From 0f4924b6f76cd19c92ebedb2a0686a2d486fe92f Mon Sep 17 00:00:00 2001
From: Stijn de Gooijer <stijndegooijer@gmail.com>
Date: Sun, 7 Apr 2024 21:25:46 +0200
Subject: [PATCH 2/9] Driveby

---
 py-polars/polars/io/_utils.py | 2 +-
 1 file changed, 1 insertion(+), 1 deletion(-)

diff --git a/py-polars/polars/io/_utils.py b/py-polars/polars/io/_utils.py
index da7efe21b562..55ffe5297f4d 100644
--- a/py-polars/polars/io/_utils.py
+++ b/py-polars/polars/io/_utils.py
@@ -244,7 +244,7 @@ def managed_file(file: Any) -> Iterator[Any]:
 def _check_empty(
     b: BytesIO, *, context: str, raise_if_empty: bool, read_position: int | None = None
 ) -> BytesIO:
-    if raise_if_empty and not b.getbuffer().nbytes:
+    if raise_if_empty and b.getbuffer().nbytes == 0:
         hint = (
             f" (buffer position = {read_position}; try seek(0) before reading?)"
             if context in ("StringIO", "BytesIO") and read_position

From af5f83cc9af596685025cf0e56aa0716ea04612f Mon Sep 17 00:00:00 2001
From: Stijn de Gooijer <stijndegooijer@gmail.com>
Date: Sun, 7 Apr 2024 21:25:56 +0200
Subject: [PATCH 3/9] Refactor

---
 py-polars/polars/io/_utils.py | 39 +++++++++++++++++++++--------------
 1 file changed, 23 insertions(+), 16 deletions(-)
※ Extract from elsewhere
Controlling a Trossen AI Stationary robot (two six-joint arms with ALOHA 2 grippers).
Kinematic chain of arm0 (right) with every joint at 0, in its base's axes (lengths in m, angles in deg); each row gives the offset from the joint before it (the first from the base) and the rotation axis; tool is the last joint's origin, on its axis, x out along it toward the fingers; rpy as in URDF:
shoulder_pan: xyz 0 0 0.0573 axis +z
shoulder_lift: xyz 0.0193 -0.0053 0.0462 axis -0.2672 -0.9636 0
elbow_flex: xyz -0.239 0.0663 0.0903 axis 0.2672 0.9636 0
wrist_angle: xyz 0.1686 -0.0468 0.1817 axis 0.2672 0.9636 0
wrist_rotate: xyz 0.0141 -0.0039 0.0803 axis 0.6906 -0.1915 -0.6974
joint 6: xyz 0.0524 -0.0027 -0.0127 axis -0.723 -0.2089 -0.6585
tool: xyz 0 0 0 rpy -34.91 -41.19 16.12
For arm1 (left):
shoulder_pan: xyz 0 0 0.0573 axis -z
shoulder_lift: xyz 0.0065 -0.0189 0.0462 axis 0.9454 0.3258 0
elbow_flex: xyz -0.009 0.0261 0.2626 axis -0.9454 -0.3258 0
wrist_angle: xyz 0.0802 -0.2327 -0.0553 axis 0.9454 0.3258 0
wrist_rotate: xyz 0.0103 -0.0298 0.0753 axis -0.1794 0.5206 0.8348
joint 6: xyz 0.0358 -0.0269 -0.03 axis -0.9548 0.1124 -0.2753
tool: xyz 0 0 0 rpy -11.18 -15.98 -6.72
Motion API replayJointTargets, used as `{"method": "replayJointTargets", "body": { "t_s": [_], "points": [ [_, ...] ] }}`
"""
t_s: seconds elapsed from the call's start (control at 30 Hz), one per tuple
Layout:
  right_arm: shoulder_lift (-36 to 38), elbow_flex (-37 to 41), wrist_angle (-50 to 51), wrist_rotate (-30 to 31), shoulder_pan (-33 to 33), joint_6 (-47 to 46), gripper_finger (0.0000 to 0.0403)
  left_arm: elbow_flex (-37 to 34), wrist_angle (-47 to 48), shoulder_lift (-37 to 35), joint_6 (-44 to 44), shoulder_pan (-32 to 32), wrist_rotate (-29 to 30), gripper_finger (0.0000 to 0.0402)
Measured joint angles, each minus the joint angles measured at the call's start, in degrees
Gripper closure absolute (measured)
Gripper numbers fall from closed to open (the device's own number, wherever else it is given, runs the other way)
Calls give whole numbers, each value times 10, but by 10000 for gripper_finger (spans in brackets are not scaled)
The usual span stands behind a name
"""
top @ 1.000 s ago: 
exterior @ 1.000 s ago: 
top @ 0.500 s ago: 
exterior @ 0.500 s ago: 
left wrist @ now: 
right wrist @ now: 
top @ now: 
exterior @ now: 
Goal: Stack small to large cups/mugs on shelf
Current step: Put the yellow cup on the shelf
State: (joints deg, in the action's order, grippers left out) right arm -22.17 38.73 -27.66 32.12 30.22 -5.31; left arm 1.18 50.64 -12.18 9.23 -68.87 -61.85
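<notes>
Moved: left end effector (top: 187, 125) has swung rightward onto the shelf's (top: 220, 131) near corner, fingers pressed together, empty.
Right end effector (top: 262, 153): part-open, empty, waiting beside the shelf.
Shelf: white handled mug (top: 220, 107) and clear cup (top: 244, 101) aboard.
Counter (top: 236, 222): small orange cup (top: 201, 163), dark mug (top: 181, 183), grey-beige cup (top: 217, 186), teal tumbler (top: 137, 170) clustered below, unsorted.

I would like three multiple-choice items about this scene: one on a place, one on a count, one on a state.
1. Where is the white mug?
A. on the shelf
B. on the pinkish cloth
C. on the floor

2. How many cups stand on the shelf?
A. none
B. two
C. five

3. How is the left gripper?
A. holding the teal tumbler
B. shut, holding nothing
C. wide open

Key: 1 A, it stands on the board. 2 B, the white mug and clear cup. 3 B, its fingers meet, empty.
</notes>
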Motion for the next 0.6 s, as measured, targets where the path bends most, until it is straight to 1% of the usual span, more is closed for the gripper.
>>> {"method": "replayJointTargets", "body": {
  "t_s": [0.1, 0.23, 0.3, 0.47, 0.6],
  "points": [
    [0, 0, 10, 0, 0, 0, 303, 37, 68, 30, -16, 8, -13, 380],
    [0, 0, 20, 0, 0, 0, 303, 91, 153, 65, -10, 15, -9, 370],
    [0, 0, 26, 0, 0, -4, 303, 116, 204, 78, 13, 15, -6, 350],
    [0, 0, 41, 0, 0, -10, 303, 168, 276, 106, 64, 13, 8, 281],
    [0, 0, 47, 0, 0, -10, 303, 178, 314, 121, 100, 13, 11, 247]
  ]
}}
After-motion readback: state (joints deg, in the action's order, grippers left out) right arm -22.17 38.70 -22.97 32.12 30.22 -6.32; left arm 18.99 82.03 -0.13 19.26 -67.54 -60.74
diff --git a/py-polars/polars/io/_utils.py b/py-polars/polars/io/_utils.py
index 55ffe5297f4d..3078a1d6b0ec 100644
--- a/py-polars/polars/io/_utils.py
+++ b/py-polars/polars/io/_utils.py
@@ -17,24 +17,31 @@ def handle_projection_columns(
     columns: Sequence[str] | Sequence[int] | str | None,
 ) -> tuple[list[int] | None, Sequence[str] | None]:
     """Disambiguates between columns specified as integers vs. strings."""
+    if columns is None:
+        return None, None
+
     projection: list[int] | None = None
     new_columns: Sequence[str] | None = None
-    if columns is not None:
-        if isinstance(columns, str):
-            new_columns = [columns]
-        elif is_int_sequence(columns):
-            projection = list(columns)
-        elif not is_str_sequence(columns):
-            msg = "`columns` arg should contain a list of all integers or all strings values"
-            raise TypeError(msg)
-        else:
-            new_columns = columns
-        if columns and len(set(columns)) != len(columns):
-            msg = f"`columns` arg should only have unique values, got {columns!r}"
-            raise ValueError(msg)
-        if projection and len(set(projection)) != len(projection):
-            msg = f"`columns` arg should only have unique values, got {projection!r}"
-            raise ValueError(msg)
+
+    if isinstance(columns, str):
+        new_columns = [columns]
+    elif is_int_sequence(columns):
+        projection = list(columns)
+    elif is_str_sequence(columns):
+        new_columns = columns
+    else:
+        msg = (
+            "`columns` arg should contain a list of all integers or all strings values"
+        )
+        raise TypeError(msg)
+
+    if columns and len(set(columns)) != len(columns):
+        msg = f"`columns` arg should only have unique values, got {columns!r}"
+        raise ValueError(msg)
+    if projection and len(set(projection)) != len(projection):
+        msg = f"`columns` arg should only have unique values, got {projection!r}"
+        raise ValueError(msg)
+
     return projection, new_columns
 
 

From 4544f5c41d389a30869853aabbf34c5d61801fac Mon Sep 17 00:00:00 2001
From: Stijn de Gooijer <stijndegooijer@gmail.com>
Date: Sun, 7 Apr 2024 21:44:57 +0200
Subject: [PATCH 4/9] Remove unneeded import

---
 py-polars/polars/io/parquet/functions.py | 2 --
 1 file changed, 2 deletions(-)

diff --git a/py-polars/polars/io/parquet/functions.py b/py-polars/polars/io/parquet/functions.py
index 82d386bf4c13..2d2673f99842 100644
--- a/py-polars/polars/io/parquet/functions.py
+++ b/py-polars/polars/io/parquet/functions.py
@@ -239,8 +239,6 @@ def _read_parquet_binary(
         columns = [columns]
 
     if isinstance(source, str) and is_glob_pattern(source):
-        from polars import scan_parquet
-
         scan = scan_parquet(
             source,
             n_rows=n_rows,

From 2881afe21c08b61b546a76acd9c2c174012513f1 Mon Sep 17 00:00:00 2001
From: Stijn de Gooijer <stijndegooijer@gmail.com>
Date: Sun, 7 Apr 2024 21:45:48 +0200
Subject: [PATCH 5/9] Small refactor

---
 py-polars/polars/io/_utils.py | 8 +++-----
 1 file changed, 3 insertions(+), 5 deletions(-)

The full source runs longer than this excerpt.